### PROMPT
Please return every line of the listing. Keep each one exact.
===== DATA SHOWN
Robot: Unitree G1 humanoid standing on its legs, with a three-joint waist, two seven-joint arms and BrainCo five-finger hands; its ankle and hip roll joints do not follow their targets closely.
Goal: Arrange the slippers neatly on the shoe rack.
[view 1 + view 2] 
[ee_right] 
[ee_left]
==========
### ANSWER SPACE
Robot: Unitree G1 humanoid standing on its legs, with a three-joint waist, two seven-joint arms and BrainCo five-finger hands; its ankle and hip roll joints do not follow their targets closely.
Goal: Arrange the slippers neatly on the shoe rack.
[view 1 + view 2] 
[ee_right] 
[ee_left]

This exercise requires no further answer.